If the 20 year commodity bear market ended a few years ago

Discussion in 'Financial Futures' started by Cutten, Apr 21, 2006.

  1. Cutten

    Cutten

    Where & when will the commodity bull end? It's been on for 3-4 years now, is it nearing the end, or just the end of the beginning? Will we be looking back in 2015 and wondering how we could have failed to see it in advance? Or is the party gonna end soon?
     
  2. good question.
     
  3. What's interesting to me is that, despite the raging bull market, the performance of many of the top "commodity" hedge funds has been unimpressive at best. Take poor old John Henry for example. You would think these guys would have been raking it in the past 2 years. Whatsup with that?
     
  4. Cutten

    Cutten

    The way I look at it is this. There was a 20+ year secular bear market. Is that going to end with a 3-4 year bull run? I don't think so. Such massive secular moves, once they reverse, normally herald a multi-year move in the other direction. Stocks went nowhere from 1969 to 1982, you then had a 18 year bull run interrupted by like 2 bear markets of 1 year duration. With commodities, supply takes a while to rebuild, and had collapsed during the bear period, especially the 90s. Also there are long-term growing demand factors in the rapid industrialisation of China, India, and Asia. Finally, sentiment is just focused on the short-term. Widespread popular opinion has still not woken up to the idea that commodities may go to stratospheric heights. If you say gold $1000 or oil $100, you get poo poohed. If you say gold $3000 or oil $300 you'd be considered a lunatic.

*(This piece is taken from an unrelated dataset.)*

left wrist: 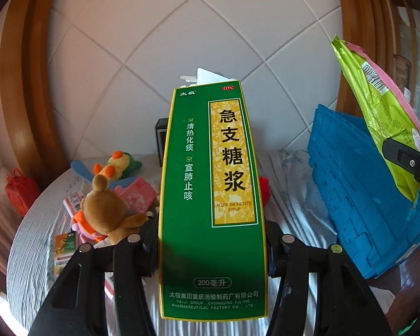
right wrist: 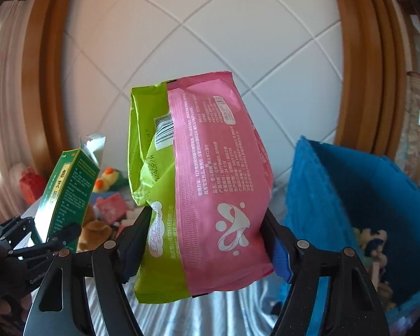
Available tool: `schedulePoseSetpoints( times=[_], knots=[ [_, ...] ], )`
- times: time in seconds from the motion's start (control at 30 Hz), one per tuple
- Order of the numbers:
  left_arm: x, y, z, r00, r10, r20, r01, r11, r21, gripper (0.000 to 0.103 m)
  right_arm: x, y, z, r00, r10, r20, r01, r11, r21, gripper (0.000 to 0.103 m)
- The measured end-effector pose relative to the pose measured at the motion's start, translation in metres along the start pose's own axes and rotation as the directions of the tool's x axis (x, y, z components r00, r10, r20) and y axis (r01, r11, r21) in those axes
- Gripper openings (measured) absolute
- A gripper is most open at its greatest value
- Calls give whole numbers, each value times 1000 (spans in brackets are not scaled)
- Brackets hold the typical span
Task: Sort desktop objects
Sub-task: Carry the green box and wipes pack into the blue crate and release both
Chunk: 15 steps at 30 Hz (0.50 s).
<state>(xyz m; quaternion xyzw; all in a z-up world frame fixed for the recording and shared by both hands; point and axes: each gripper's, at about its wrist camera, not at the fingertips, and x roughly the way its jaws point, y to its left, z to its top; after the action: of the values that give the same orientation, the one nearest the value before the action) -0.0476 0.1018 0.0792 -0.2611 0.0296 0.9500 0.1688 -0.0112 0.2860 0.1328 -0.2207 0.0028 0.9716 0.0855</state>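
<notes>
White tiled wall (left wrist: 182,42) (diagonal grid) framed by brown wooden trim (right wrist: 358,70); pale curtain (right wrist: 5,112) at left.

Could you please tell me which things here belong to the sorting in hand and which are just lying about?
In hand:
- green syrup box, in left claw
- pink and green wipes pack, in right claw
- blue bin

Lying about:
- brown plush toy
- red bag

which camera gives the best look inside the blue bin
The right wrist view: the blue bin opens toward the camera, so its inner walls and some items at the bottom show. The left wrist view shows only its outer wall, partly behind the green and pink packet.
</notes>
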Motion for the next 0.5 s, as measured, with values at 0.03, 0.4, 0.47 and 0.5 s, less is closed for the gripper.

    IMO this has years to run. Right now is really the first time it's got any public attention at all. Give it a bit of a correction of a few months of stagnation, and people will have forgotten about it again. I want to see the gold price ticker on the walls of sports bars, Jerry Seinfeld advertising gold coins, petrol/gasoline rationing, and my parents asking for advice in how to invest in silver before I call an end to this one.
     
  5. Pabst

    Pabst

    Hey Cutten. I don't consider gold and silver to be "commodities" per se'. Metal's don't need to be replenished. The world's supply of gold will be the same next month as it is today. After a gallon of Gasoline is used powering an engine, once a cup of Coffee is consumed with Sugar, once a soon to be dead Live Cattle feeds on an ear of Corn, those commodities are off the market so to speak. No one is eating silver. As your ET screen name recalls, frozen rivers can't impede the delivery of a silver short. Most buyers of metals are not institutional users of the metal itself but rather speculators who seek an asset that's immediately fungible for depreciating currencies. Gold is really an uber foreign exchange instrument. Gold traders have been saying, the dollar is shit....but so is the Pound Sterling, the Euro and the Yen. Gold bugs hold NO currency but rather a product that indebted currencies must bid for. Interesting how the metals rally has occurred during a phase of extreme low volatility in the major crosses.

    Except for metals the only commodity sector that's breaking out is energy. Food prices as reflected by meat, grain and soft futures are are really just chopping around except for Sugar which is on a multi year high. I agree that any number of weather and or monetary factors could pump food prices to the moon. On the other hand global population rates are simultaneously falling as economies improve. I'd rather own a bushel of soybeans than a share of INTC.

     
  6. Cutten

    Cutten

    I generally agree. Softs, grains and ags have had much less of a move overall, and are far less pumped up with speculation than the crowded metals & energy sector. But this makes one think that they may be the next sector to go. IF the overall commodities move is secular, then softs/ags/grains should play catchup in the next couple of years. If not then yeah it's more of an energy supply/monetary situation.

    However, gold & silver are really the only "non-industrial" metals. Copper etc are much more typical commodities and have still gone up a lot. How many speculators are there in lead, zinc, aluminium, relative to end-users and suppliers?
     
  7. Pabst

    Pabst

    Clearly there are industrial metals and I doubt aluminum for instance is being put up by specs. What can happen though is aluminum users know that aluminum should be x compared to the price of silver and if silver pops then other metals also rise on a "spread basis."

    On the food/grain note. The Midwest has had the dryest/warmest two year period in my four decades of life. Corn could EXPLODE if we have another summer like last year.